La thrombocytose est le plus souvent isolée, mais la NFS peut montrer une légère polynucléose et un taux d'hémoglobine dans les limites supérieures de la normale. En revanche une myélémie est rare, éventuellement réduite à quelques métamyélocytes.

Le myélogramme n'a guère d'intérêt pour confirmer le diagnostic. Il montrerait la grande richesse de la moelle en mégacaryocytes, souvent groupés en amas, dont la morphologie est normale. La biopsie médullaire doit être évitée car il existe un risque hémorragique, la thrombocytose étant responsable d'un déficit de l'hémostase primaire (temps de saignement allongé).

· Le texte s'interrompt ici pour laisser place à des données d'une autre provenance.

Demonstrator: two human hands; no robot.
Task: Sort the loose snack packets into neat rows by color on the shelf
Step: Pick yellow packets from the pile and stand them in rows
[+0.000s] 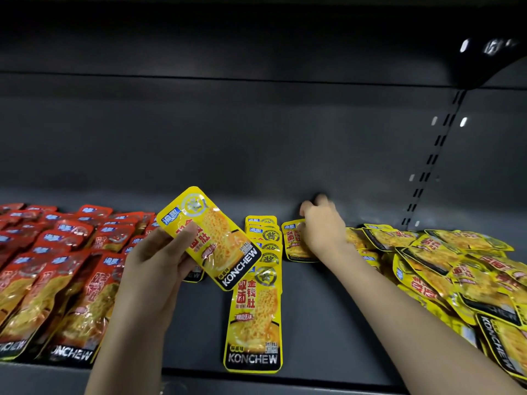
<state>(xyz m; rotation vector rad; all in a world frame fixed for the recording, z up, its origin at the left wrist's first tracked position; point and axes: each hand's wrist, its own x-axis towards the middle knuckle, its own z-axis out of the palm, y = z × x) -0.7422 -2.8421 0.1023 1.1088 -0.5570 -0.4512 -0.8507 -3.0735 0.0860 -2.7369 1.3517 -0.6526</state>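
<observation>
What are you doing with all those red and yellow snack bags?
A person is sorting snack packets by color on a dark shelf. The left hand holds one yellow packet up above the shelf. The right hand reaches to the back and rests on another yellow packet lying there. The red packets already sit in rows on the left. One yellow row is started in the middle, and a loose yellow pile waits on the right.

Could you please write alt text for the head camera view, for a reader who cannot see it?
A person's left hand holds up a yellow foil snack packet while the right hand reaches onto another yellow packet on the dark grey metal shelf. Red packets lie in rows left, a yellow row centre, a loose yellow pile right.
</observation>
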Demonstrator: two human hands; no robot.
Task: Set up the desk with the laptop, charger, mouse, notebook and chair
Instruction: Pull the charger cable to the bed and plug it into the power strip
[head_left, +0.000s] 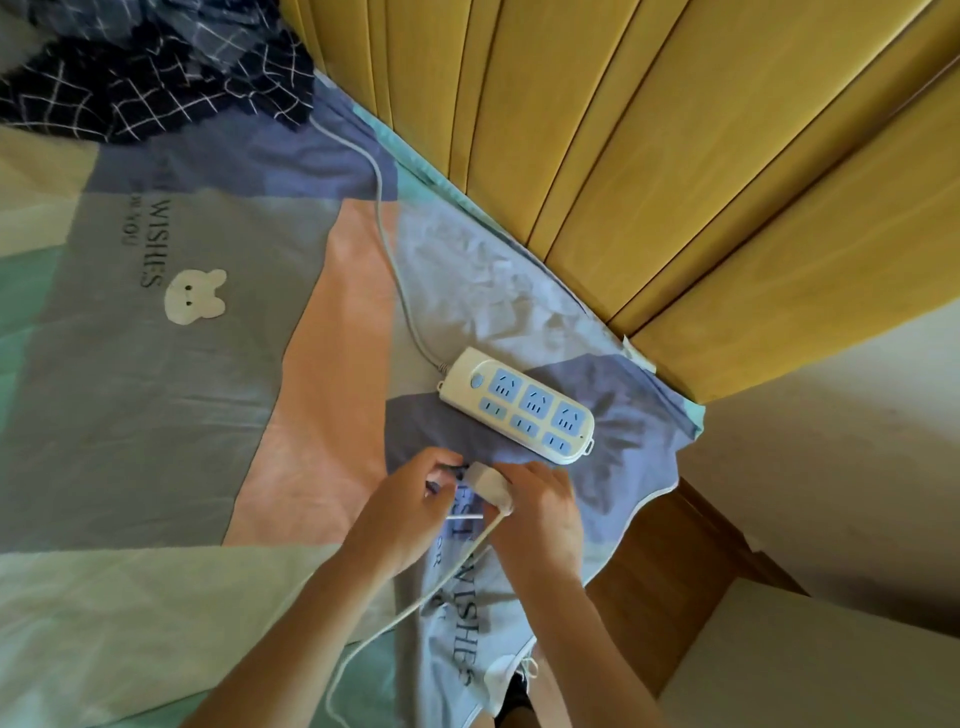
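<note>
A white charger block (487, 486) is held over the bed between both hands. My right hand (540, 506) grips its body from the right. My left hand (410, 501) pinches a small dark part at the block's left end. The charger's white cable (415, 605) runs from the block down between my forearms toward the bottom edge. Just beyond the hands lies a white power strip (519, 405) with several blue sockets, none occupied. Laptop, mouse, notebook and chair are out of view.
The power strip's grey cord (387, 228) trails up across the patchwork bedsheet (156, 389) toward a dark checked blanket (156, 67) at top left. A yellow padded headboard (675, 156) borders the bed on the right. Wooden bed frame (670, 571) and pale floor lie lower right.
</note>
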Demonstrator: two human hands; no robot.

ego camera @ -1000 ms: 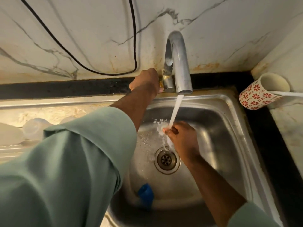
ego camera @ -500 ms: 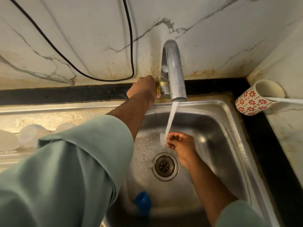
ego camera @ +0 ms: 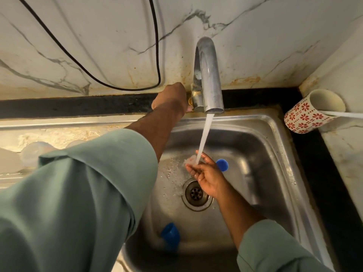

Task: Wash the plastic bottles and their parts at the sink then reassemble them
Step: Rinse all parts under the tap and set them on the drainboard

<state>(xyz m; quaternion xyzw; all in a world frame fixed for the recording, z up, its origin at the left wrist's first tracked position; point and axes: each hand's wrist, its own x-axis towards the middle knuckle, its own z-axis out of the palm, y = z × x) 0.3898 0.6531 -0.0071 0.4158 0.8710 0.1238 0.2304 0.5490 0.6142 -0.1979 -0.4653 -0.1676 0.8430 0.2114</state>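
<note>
Blue cap [ego camera: 222, 165] loose behind right hand [ego camera: 206, 176]; left hand [ego camera: 170, 99] grips tap handle.

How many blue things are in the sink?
2. One blue cap lies just right of the right hand, past the water stream. The other blue piece sits at the sink's near edge. The sleeve might hide more.

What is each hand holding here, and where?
Left hand grips the tap handle beside the faucet. Right hand lies open under the water, holding nothing.
</note>
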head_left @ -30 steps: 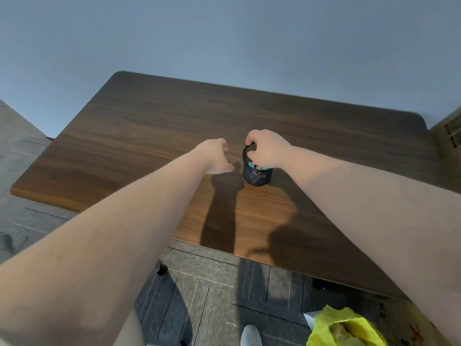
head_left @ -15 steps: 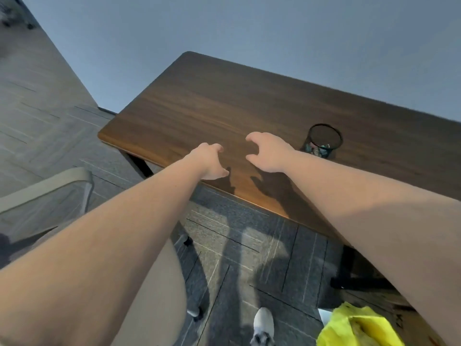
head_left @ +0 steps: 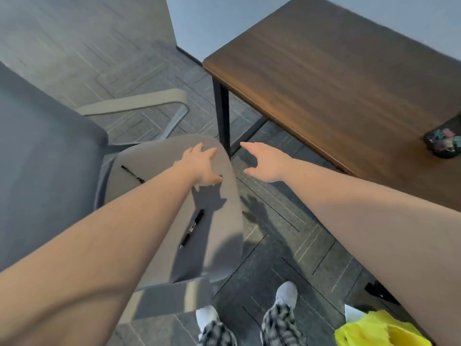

Une forme particulière de thrombocytémie est le syndrome 5q qui s'apparente à l'anémie réfractaire (cf. le chapitre « Lignée granuleuse » → « Myélodysplasies »). La thrombocytose y est importante (> 1 million/µl) avec dans la moelle des mégacaryocytes anormaux, non polylobés. Il s'y associe une anémie le plus souvent macrocytaire.
L'augmentation persistante des plaquettes au dessus du million est le meilleur critère pour différencier la thrombocytémie primitive des thrombocytoses secondaires, mais ce diagnostic différentiel n'est pas toujours facile quand la thrombocytose est modérée. On peut alors s'aider de la cytogénétique et rechercher la mutation du gène JAK2, qui n'est cependant retrouvée que dans 70% des thrombocytémies primitives.
L'évolution de la thrombocytémie primitive est très longue avec possibilité de complications hémorragiques ou thrombotiques. La transformation en leucémie aiguë est très rare (<5%) de même qu'une myélosclérose progressive

Dans les thrombocytoses secondaires le taux de plaquettes se situe entre 500.000/µl et 800.000/µl, rarement plus ou alors transitoirement. Les principales causes de thrombocytoses secondaires sont :

• soit réactionnelles à une splénectomie (il y a alors sur lame de nombreux corps de Jolly) ou à une anémie régénérative,
• soit malignes au cours de cancers (syndrome paranéoplasique).